**What to do**. Transcribe the material from its first line onward, ending with the line that contains "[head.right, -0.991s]" and adding nothing beyond it.

**Input data**.

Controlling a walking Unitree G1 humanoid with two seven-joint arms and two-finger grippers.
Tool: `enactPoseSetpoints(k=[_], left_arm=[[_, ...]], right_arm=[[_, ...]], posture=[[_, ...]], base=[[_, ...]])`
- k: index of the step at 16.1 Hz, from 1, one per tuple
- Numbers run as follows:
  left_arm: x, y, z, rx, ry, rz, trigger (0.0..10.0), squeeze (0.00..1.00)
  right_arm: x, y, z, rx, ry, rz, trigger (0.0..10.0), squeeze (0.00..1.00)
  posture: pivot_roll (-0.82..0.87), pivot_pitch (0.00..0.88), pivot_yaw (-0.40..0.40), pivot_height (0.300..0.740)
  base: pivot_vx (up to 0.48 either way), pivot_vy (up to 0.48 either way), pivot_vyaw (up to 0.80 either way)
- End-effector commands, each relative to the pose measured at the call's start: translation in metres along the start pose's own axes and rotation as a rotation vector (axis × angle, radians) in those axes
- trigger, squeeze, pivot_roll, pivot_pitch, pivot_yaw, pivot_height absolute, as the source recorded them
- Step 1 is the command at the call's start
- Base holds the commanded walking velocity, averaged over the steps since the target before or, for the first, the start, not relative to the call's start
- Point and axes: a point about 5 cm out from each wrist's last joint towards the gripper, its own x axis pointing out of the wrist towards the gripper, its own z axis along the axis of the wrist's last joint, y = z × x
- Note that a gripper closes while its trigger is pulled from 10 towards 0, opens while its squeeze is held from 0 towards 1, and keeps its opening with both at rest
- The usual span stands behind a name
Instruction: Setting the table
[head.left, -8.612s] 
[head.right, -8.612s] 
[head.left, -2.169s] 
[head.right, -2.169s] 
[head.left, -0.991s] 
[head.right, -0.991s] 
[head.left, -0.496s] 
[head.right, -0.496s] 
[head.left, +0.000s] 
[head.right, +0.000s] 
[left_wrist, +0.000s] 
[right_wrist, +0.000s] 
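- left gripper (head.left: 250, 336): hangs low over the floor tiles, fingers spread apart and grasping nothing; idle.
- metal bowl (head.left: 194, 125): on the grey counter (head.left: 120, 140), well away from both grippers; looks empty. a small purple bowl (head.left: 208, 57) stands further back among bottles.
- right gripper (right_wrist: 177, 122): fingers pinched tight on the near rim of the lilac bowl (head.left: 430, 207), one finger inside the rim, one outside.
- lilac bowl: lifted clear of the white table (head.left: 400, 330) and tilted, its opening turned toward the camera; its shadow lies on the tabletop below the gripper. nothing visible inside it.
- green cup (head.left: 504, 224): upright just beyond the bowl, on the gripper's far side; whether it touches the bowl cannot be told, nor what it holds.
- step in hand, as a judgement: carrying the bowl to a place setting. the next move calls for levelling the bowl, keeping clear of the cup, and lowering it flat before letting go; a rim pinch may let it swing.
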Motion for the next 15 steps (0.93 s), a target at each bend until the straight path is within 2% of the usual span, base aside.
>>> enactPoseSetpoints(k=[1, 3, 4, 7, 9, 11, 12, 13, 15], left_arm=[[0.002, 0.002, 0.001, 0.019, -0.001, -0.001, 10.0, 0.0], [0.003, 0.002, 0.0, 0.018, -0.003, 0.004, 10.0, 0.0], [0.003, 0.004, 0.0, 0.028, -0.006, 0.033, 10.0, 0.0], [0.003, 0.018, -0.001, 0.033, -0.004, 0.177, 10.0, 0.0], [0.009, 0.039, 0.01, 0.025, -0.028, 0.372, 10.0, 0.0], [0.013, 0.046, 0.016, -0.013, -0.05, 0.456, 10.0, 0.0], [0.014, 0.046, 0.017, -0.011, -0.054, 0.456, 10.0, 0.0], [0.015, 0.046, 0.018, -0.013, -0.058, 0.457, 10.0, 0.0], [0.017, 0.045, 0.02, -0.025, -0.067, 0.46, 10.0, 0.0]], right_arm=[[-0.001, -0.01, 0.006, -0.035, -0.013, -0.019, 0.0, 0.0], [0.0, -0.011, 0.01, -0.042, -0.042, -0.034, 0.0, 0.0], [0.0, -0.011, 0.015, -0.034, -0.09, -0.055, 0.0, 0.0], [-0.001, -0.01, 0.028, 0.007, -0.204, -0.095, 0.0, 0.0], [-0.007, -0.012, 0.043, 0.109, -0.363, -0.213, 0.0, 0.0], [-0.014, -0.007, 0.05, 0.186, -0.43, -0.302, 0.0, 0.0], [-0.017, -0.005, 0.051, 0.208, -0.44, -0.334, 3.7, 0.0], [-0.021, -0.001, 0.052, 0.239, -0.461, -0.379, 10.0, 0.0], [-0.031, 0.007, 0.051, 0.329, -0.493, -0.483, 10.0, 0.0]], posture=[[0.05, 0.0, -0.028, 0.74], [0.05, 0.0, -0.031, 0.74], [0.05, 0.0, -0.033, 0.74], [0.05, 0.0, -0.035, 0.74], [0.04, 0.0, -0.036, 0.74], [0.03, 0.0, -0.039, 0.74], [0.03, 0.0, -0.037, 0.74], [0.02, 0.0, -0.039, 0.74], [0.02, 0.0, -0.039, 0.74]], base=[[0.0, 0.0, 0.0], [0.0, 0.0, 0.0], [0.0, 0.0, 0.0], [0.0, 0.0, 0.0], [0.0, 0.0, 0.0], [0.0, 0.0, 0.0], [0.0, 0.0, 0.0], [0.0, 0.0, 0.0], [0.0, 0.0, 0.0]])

**Task response**.
Controlling a walking Unitree G1 humanoid with two seven-joint arms and two-finger grippers.
Tool: `enactPoseSetpoints(k=[_], left_arm=[[_, ...]], right_arm=[[_, ...]], posture=[[_, ...]], base=[[_, ...]])`
- k: index of the step at 16.1 Hz, from 1, one per tuple
- Numbers run as follows:
  left_arm: x, y, z, rx, ry, rz, trigger (0.0..10.0), squeeze (0.00..1.00)
  right_arm: x, y, z, rx, ry, rz, trigger (0.0..10.0), squeeze (0.00..1.00)
  posture: pivot_roll (-0.82..0.87), pivot_pitch (0.00..0.88), pivot_yaw (-0.40..0.40), pivot_height (0.300..0.740)
  base: pivot_vx (up to 0.48 either way), pivot_vy (up to 0.48 either way), pivot_vyaw (up to 0.80 either way)
- End-effector commands, each relative to the pose measured at the call's start: translation in metres along the start pose's own axes and rotation as a rotation vector (axis × angle, radians) in those axes
- trigger, squeeze, pivot_roll, pivot_pitch, pivot_yaw, pivot_height absolute, as the source recorded them
- Step 1 is the command at the call's start
- Base holds the commanded walking velocity, averaged over the steps since the target before or, for the first, the start, not relative to the call's start
- Point and axes: a point about 5 cm out from each wrist's last joint towards the gripper, its own x axis pointing out of the wrist towards the gripper, its own z axis along the axis of the wrist's last joint, y = z × x
- Note that a gripper closes while its trigger is pulled from 10 towards 0, opens while its squeeze is held from 0 towards 1, and keeps its opening with both at rest
- The usual span stands behind a name
Instruction: Setting the table
[head.left, -8.612s] 
[head.right, -8.612s] 
[head.left, -2.169s] 
[head.right, -2.169s] 
[head.left, -0.991s] 
[head.right, -0.991s] 

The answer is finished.